Jesus Is the King of Kings
In the book of Revelation, the apostle John is also given a vision of the heavenly throne room in which the one seated on the throne is handed a scroll sealed with seven seals (Revelation 5:1-3). When no one is found worthy to open the scroll, John begins to “weep” (Revelation 5:4). This is when one of the elders says to him, “stop weeping; behold, the Lion that is from the tribe of Judah, the Root of David, has overcome so as to open the book and its seven seals” (Revelation 5:5).
This is clearly referring to Jesus Christ, the Root of David and Lion of the tribe of Judah, who is worthy to open the scroll for being the one to conquer sin and death through his work on the cross (2 Timothy 1:10, Isaiah 25:8, 1 Corinthians 15:25-26, Hosea 13:14).
Jesus Is the Lamb of God
In the later verses of Revelation 5, John then writes, “and I saw between the throne (with the four living creatures) and the elders a Lamb standing, as if slain…And He came and took the book out of the right hand of Him who sat on the throne” (Revelation 5:6-7).

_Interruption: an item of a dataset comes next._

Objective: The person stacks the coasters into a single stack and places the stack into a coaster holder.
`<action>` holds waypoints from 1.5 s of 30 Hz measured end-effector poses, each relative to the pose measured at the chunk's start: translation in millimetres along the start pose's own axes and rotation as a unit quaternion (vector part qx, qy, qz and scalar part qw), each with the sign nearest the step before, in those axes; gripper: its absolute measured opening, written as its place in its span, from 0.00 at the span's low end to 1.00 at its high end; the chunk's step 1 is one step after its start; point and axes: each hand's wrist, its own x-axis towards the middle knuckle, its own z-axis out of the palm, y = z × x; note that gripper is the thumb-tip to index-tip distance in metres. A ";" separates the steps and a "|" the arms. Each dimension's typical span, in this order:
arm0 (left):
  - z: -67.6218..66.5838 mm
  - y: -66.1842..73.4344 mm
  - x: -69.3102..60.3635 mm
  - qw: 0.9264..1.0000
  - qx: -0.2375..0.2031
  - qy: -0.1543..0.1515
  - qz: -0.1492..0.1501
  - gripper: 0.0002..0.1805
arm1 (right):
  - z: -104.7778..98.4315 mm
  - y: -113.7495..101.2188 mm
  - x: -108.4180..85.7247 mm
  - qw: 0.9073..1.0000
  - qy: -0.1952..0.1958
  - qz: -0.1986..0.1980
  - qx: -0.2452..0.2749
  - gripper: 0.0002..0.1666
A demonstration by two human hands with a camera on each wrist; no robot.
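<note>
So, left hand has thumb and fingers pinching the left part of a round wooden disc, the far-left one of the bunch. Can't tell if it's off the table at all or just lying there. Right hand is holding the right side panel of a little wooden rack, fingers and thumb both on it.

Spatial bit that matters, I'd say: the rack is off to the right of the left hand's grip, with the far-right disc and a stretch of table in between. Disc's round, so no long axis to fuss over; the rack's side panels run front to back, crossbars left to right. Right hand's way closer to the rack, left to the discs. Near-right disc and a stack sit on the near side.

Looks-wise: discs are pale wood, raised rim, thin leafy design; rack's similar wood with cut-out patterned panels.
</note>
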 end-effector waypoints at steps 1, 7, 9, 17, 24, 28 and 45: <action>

With this revelation, John confirmed Jesus Christ as the Lamb of God, for as the Lamb took the book, those witnessing sang, “worthy are You to take the book and to break its seals; for You were slain, and purchased for God with Your blood men from every tribe and tongue and people and nation” (Revelation 5:9).
Significance of the Lamb:
The Lamb has enormous significance going back to the days of Abraham and Moses. In the Old Testament, prior to the exodus from Egypt, the children of Israel were instructed to take the blood of an unblemished lamb and smear it on the doorposts and lintel of their houses (Exodus 12:1-13). That night, as the angel of the lord passed through Egypt to strike down the firstborn of each household, those with the blood of the lamb on their doorposts would be passed over and sparred. From that day on, the Lord commanded the Israelites to celebrate an annual Passover feast to celebrate and remember their deliverance from Egypt and commemorate God’s provision in their lives (Exodus 12:14).
And in Old Testament law, the unblemished lamb was again used as a sacrifice as a covering for human sin. In those days, an innocent lamb would take the place of the one who had sinned, as the penalty for sin was death.
With Jesus Christ, however, the penalty for sin was paid for once and for all (Romans 6:10). Through his death on the cross and subsequent resurrection, Jesus became the perfect sacrifice, the pure and innocent Passover lamb who took our place, atoning for sin and ushering in a new covenant of eternal salvation for all who believe and call upon his name.
When Jesus began his earthly ministry, it was John the Baptist who proclaimed, “Behold, the Lamb of God who takes away the sins of the world” (John 1:29), connecting Jesus to the sacrificial lamb who wouldn’t just cover sin but would ultimately take it away.
Jesus Christ, as the Lion, conquered sin and death so that we could share in the glory of his eternal kingdom. This victory was made possible through his work on the cross, in which he stepped in as the innocent Lamb to be sacrificed for our sin once and for all.
Therefore, in the Lion we discover the power of Christ as an eternal king, and in the Lamb we find the grace of Jesus as an eternal savior.